Look in the material below for the line with "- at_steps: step" and the line with "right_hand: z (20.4", then set down exactly those two lines and all lines between, nothing more.
::::::
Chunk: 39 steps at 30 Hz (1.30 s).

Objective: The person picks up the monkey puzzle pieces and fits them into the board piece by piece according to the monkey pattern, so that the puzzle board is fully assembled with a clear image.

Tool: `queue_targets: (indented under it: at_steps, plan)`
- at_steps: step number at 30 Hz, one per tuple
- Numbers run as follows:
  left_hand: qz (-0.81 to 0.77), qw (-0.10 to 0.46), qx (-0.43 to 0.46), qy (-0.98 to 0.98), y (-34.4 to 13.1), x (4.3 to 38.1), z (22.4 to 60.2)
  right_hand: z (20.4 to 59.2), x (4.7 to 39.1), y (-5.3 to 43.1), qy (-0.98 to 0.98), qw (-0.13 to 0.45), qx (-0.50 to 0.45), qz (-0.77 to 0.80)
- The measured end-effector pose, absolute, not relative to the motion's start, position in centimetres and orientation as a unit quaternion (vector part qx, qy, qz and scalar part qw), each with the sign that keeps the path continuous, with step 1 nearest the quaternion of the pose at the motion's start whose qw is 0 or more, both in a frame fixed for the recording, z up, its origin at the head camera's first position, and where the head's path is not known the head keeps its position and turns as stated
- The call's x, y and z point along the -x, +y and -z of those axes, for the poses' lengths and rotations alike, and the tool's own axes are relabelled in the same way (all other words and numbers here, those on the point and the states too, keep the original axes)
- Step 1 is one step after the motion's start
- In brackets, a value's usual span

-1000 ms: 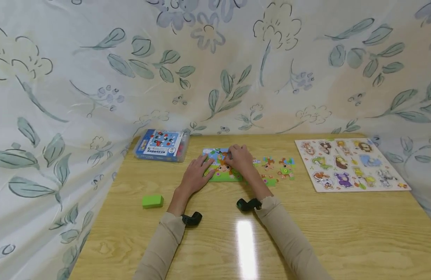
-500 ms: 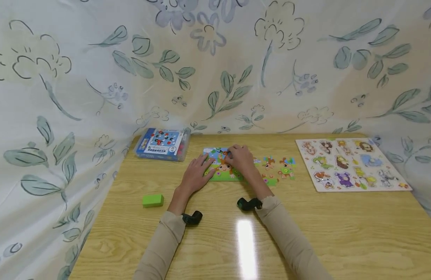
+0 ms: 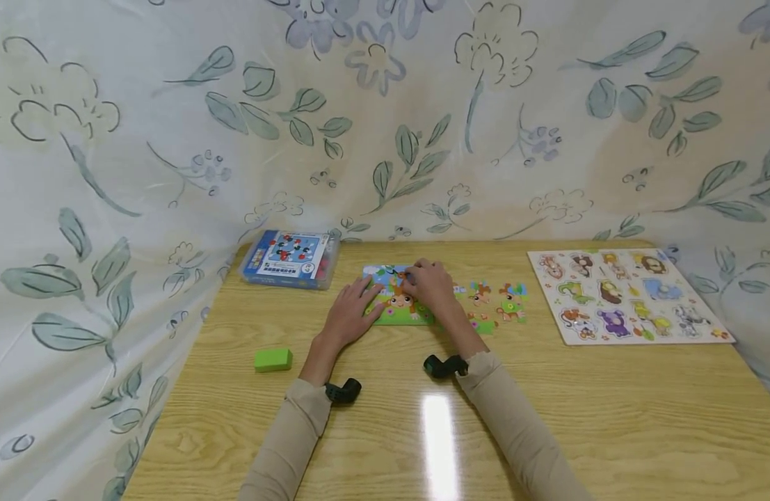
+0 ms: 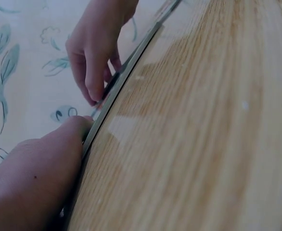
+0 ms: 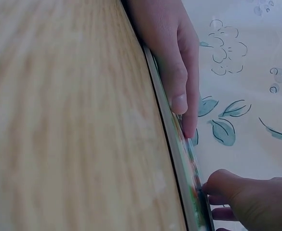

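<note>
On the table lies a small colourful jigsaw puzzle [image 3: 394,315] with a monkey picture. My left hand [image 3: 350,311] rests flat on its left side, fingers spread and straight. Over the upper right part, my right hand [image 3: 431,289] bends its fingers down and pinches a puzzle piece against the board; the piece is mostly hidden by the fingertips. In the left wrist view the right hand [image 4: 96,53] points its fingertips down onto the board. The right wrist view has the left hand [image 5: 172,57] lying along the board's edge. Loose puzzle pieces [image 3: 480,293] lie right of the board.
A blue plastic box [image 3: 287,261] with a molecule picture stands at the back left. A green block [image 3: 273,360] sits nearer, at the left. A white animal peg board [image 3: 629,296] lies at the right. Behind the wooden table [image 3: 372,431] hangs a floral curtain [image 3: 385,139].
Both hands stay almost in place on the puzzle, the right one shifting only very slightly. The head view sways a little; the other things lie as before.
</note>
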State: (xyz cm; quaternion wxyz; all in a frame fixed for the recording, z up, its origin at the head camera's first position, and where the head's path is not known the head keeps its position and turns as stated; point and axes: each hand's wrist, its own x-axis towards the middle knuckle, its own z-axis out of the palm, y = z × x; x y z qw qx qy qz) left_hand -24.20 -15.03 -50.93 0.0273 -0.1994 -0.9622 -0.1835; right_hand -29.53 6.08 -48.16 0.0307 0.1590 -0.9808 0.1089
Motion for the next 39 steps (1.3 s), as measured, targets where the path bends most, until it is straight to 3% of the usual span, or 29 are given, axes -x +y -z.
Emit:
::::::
ANSWER BOX>
- at_steps: step number at 30 Hz, one per tuple
- Numbers run as follows:
  left_hand: qz (-0.81 to 0.77), qw (-0.10 to 0.46), qx (-0.43 to 0.46), qy (-0.98 to 0.98), y (-34.4 to 13.1), x (4.3 to 38.1), z (22.4 to 60.2)
  right_hand: z (20.4 to 59.2), x (4.7 to 39.1), y (-5.3 to 43.1), qy (-0.98 to 0.98), qw (-0.13 to 0.45), qx (-0.50 to 0.45), qz (-0.77 to 0.80)

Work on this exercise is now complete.